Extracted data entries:
===============
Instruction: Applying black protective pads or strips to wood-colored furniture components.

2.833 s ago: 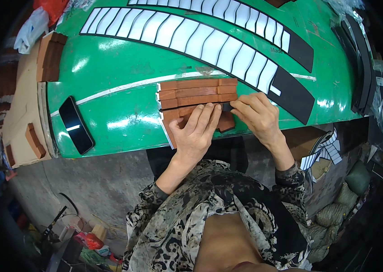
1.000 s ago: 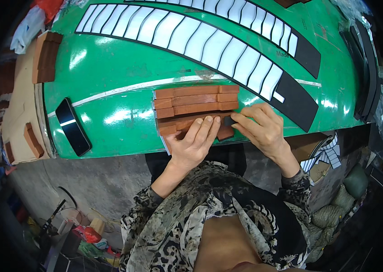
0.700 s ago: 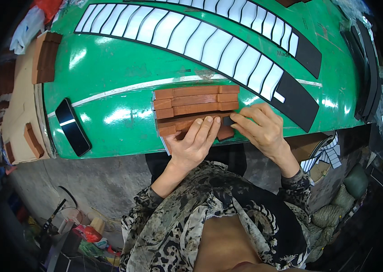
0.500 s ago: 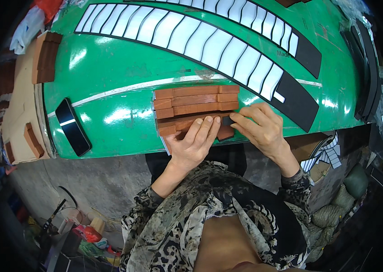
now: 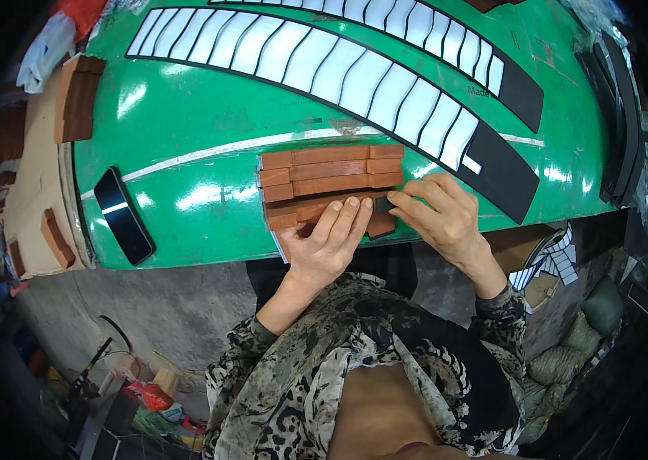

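Brown strips point(image 5: 331, 178) on green table point(image 5: 209, 130), left hand point(image 5: 330, 247) flat, right hand point(image 5: 441, 217) seemingly pinching black piece point(image 5: 383, 205)

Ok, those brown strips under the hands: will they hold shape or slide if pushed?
The brown strips look like flat, thin cut pieces, so probably light and a bit bendy. The green table is glossy, so they may slide easily. The left hand presses flat on them, probably to keep them aligned.

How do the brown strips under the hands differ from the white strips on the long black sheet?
The brown strips lie lengthwise in stacked rows near the table's front edge; the white strips stand side by side across the black sheet, farther back. Both hands touch the brown ones, not the white. Both sets rest on the green table.
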`<state>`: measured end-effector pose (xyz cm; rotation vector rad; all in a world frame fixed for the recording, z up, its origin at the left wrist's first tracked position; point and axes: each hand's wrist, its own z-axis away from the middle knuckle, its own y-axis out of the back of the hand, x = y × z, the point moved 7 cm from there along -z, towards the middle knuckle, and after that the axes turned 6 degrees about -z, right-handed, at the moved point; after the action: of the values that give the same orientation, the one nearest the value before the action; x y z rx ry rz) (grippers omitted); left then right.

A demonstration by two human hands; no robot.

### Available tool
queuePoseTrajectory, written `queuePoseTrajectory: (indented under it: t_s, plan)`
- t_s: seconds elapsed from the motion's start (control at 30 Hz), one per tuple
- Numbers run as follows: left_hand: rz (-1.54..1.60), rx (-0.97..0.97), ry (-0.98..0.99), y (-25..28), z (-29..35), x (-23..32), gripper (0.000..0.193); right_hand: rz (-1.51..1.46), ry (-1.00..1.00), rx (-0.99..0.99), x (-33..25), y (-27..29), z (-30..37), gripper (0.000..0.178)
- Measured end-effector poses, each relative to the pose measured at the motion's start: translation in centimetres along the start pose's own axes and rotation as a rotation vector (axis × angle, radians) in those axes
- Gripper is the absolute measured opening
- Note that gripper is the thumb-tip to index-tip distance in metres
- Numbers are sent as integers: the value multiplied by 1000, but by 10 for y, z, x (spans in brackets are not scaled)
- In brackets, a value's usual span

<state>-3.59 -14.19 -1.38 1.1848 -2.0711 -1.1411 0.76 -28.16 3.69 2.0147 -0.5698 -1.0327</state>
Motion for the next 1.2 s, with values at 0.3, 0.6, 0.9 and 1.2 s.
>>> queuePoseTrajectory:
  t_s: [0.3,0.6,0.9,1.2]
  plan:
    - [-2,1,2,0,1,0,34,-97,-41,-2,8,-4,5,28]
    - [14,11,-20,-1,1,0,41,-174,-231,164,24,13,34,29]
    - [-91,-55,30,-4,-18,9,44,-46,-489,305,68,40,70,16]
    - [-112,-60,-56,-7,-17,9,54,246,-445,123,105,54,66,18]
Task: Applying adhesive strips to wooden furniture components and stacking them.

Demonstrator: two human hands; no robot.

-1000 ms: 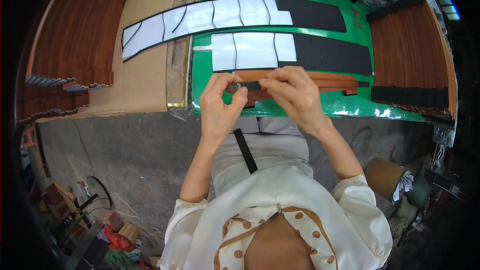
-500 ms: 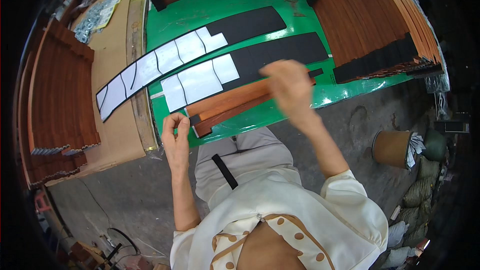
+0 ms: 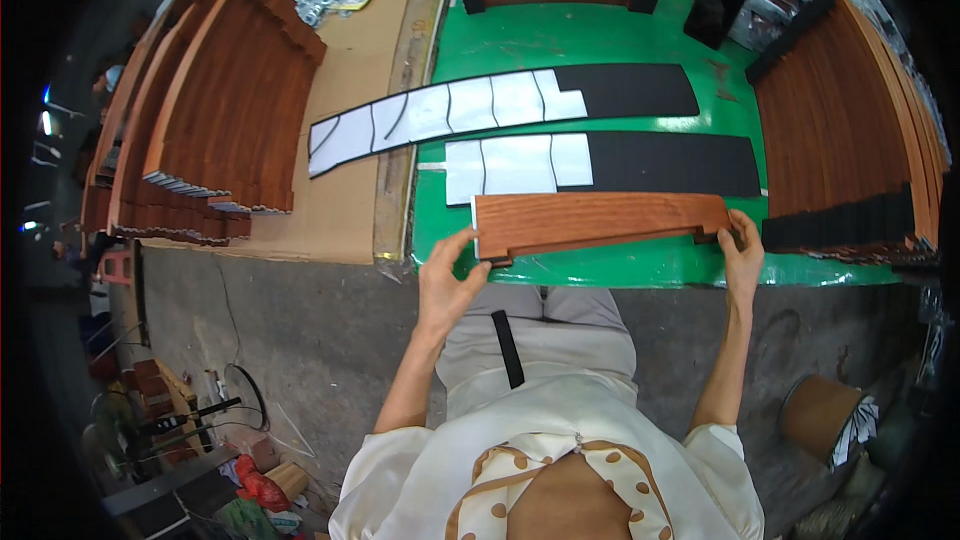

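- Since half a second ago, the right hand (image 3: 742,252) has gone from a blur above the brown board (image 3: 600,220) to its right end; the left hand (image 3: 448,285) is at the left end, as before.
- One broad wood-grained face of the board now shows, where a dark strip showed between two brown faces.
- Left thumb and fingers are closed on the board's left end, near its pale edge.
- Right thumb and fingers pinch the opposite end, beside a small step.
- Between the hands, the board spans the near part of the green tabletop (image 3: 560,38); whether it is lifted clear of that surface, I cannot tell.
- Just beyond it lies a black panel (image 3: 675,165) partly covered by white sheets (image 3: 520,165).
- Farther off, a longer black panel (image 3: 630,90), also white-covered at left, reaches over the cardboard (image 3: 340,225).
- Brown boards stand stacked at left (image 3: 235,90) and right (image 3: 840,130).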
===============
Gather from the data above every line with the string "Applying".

Answer section:
Instruction: Applying black protective pads or strips to wood-colored furniture components.
Task: Applying adhesive strips to wooden furniture components and stacking them.

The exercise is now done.